Hi!
I have trained a Resnet20 model and record the train and test losses epoch per epoch. Here is the plot
The fact that the test loss has a hieratic behaviour is an other subject (see Resnet: problem with test loss for details).
Schematically, during the training phase of the model, after all the dataloading, minimzer/scheduler init, for each epoch:
for epoch in range(start_epoch, args.epochs + 1):
train_loss = train(args, model, device, train_loader, train_transforms, optimizer, epoch)
test_loss = test(args, model, device, test_loader, test_transforms)
# save model ...
state = {
'epoch': epoch + 1,
'model_state_dict': model.state_dict(),
'scheduler_state_dict': scheduler.state_dict(),
'optimizer_state_dict': optimizer.state_dict()
}
torch.save(state,"model.pth")
In the train()
function:
def train(args, model, device, train_loader, transforms, optimizer, epoch, attack=None, **attack_args):
# switch network layers to Training mode
model.train()
train_loss = 0 # to get the mean loss over the dataset (JEC 15/11/19)
# scans the batches
for i_batch, sample_batched in enumerate(train_loader):
img_batch = sample_batched['image'] #input image
ebv_batch = sample_batched['ebv'] #input redenning
z_batch = sample_batched['z'] #target
new_img_batch = torch.zeros_like(img_batch).permute(0, 3, 1, 2)

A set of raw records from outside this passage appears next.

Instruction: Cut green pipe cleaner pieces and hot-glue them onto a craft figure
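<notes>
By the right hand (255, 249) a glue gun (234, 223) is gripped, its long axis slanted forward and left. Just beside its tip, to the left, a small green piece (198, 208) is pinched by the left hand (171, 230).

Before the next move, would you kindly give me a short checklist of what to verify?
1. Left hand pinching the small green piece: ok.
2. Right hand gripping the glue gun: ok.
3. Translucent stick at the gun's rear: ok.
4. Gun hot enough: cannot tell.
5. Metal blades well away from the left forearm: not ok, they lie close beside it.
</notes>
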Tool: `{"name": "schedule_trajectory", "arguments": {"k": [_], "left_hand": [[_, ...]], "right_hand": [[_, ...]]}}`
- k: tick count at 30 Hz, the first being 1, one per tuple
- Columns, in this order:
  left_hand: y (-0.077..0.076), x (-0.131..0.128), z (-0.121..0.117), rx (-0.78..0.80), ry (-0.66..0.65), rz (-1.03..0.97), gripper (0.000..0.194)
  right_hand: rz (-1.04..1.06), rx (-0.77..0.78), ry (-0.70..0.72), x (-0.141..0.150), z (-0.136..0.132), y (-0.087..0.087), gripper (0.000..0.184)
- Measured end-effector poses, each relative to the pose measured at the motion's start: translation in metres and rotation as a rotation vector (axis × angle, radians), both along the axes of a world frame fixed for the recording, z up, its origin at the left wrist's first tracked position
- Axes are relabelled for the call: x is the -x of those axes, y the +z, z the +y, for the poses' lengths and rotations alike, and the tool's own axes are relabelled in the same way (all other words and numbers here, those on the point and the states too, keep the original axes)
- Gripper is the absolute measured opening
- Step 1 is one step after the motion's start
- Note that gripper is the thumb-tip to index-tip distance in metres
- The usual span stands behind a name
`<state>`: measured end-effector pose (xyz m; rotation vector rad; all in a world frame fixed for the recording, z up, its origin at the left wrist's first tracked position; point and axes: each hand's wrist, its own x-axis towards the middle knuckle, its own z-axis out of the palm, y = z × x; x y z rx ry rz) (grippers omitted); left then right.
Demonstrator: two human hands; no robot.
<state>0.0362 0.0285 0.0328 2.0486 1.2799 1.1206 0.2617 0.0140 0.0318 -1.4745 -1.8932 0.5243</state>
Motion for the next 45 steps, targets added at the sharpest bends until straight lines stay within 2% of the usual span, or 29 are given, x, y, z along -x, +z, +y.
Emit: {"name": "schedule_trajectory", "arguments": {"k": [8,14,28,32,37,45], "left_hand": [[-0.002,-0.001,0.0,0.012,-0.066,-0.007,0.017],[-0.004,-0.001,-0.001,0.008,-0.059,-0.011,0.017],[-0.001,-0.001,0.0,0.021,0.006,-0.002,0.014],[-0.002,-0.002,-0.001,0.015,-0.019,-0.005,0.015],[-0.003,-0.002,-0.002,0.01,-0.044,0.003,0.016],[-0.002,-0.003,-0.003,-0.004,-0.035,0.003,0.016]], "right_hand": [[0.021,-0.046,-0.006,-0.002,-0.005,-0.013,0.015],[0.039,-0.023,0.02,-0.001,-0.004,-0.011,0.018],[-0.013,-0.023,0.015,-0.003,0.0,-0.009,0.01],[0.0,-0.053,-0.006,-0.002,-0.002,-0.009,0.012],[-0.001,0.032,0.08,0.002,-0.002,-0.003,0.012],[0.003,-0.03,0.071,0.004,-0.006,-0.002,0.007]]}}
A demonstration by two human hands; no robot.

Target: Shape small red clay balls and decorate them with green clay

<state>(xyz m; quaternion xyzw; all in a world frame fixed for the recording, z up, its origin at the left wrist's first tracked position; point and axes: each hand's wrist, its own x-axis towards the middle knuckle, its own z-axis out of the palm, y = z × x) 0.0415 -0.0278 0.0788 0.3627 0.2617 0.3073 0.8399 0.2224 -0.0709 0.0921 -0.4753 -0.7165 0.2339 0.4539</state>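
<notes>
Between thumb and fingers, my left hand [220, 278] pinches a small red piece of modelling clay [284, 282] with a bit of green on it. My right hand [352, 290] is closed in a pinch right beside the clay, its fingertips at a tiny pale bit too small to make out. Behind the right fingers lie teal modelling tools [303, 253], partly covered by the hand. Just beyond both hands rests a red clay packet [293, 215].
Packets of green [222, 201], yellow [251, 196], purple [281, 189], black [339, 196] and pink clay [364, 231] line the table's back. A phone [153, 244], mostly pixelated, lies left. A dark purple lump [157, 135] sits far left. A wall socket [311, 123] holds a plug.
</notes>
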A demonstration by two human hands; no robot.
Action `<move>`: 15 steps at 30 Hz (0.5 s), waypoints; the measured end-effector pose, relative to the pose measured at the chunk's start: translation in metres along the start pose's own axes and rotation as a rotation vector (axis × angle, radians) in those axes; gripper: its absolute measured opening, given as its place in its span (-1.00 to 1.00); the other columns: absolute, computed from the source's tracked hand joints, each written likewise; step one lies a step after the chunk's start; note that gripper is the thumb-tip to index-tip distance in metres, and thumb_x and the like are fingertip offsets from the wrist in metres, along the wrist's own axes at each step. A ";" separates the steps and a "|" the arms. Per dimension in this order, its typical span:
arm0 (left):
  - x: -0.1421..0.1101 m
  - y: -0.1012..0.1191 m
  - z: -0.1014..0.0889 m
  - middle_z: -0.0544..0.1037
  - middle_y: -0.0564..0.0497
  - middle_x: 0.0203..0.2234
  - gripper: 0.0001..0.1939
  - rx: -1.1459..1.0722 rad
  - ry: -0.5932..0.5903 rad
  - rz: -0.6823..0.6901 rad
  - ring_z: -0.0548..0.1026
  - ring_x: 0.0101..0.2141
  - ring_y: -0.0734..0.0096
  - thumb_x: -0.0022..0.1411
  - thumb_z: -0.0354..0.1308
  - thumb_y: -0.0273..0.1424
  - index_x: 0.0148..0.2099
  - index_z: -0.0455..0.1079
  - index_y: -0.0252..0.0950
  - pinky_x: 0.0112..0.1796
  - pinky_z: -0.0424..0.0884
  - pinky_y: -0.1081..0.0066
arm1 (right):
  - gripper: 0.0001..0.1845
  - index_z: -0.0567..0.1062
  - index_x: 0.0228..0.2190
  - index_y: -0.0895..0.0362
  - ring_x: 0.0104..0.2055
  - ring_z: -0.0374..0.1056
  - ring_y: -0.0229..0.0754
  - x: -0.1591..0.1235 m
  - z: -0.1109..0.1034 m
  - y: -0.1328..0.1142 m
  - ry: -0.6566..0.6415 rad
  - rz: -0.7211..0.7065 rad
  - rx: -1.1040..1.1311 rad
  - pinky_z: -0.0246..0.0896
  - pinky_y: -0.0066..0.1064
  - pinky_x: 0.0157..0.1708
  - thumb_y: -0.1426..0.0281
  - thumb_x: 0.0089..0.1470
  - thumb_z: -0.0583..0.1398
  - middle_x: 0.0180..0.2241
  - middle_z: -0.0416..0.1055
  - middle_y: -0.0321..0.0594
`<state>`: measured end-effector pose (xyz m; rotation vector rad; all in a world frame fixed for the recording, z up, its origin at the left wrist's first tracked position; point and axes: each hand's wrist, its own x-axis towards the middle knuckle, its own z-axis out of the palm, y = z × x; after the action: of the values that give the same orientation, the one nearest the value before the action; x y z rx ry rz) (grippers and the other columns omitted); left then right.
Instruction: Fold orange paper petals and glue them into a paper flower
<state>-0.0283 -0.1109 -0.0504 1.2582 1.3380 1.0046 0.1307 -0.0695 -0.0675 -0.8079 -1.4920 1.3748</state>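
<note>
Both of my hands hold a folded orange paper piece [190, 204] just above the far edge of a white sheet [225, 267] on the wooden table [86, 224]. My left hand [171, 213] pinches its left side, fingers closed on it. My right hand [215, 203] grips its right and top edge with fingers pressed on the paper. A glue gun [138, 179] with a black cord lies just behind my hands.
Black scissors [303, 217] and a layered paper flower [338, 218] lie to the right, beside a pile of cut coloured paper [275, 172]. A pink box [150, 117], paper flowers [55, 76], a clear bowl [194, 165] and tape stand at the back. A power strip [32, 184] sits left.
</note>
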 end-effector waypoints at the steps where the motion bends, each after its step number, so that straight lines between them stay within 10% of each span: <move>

#for CrossEntropyLoss no hot-vector
new_z_batch = torch.zeros(batch_size,dtype=torch.long)
for i in range(batch_size):
# transform the images
img = img_batch[i].numpy()
for it in range(transf_size):
img = transforms[it](img)
new_img_batch[i] = img
# transform the redshift in bin number
z = (z_batch[i] - z_min) / (z_max - z_min) # z \in 0..1 => z est reel
z = max(0, min(n_bins - 1, int(z * n_bins))) # z \in {0,1,.., n_bins-1} => z est entier
new_z_batch[i] = z
# send the inputs and target to the device
new_img_batch, ebv_batch, new_z_batch = new_img_batch.to(device), \
ebv_batch.to(device), \
new_z_batch.to(device)
# reset the gradiants
optimizer.zero_grad()
# Feedforward
output = model(new_img_batch, ebv_batch)
# the loss
loss = F.cross_entropy(output,new_z_batch)
train_loss += loss.item() * batch_size
# backprop to compute the gradients
loss.backward()
# perform an optimizer step to modify the weights
optimizer.step()
# return some stat
return train_loss/len(train_loader.dataset)
For the test()
function it is essentially the same code but with
model.eval()
switch and- the use of
with torch.no_grad():
which is above the loop on the batches
Now, I have setup an other program for debugging. The philosophy is the following, once the last “model.pth” checkpoint is loaded
- use the same training and testing samples used for the training job described above, and also use the same random seeds init, the same data augmentation schema also
- use in place of the train/test function, a single process function which sets the model.eval() and the
with torch.no_grad():
and then loops on the batches to computes the mean losses
So, I would have expected that the model parameters (notzbly the Batch Norm param stats) would be frozen, such that I would recover the test and train losses values but, this is not the case:
Train mean loss over 781 samples = 4.95804432992288
Test mean loss over 781 samples = 4.958497584095075
Have you an idea for instance why the loss computed with the same training set used during the training job is around 5 while it was around 2.5 !!!
Does the model saved at each epoch after a train followed by a test, has lost the BatchNorm parameters and so after reloading the model the two sets are recongnized as fresh sets ???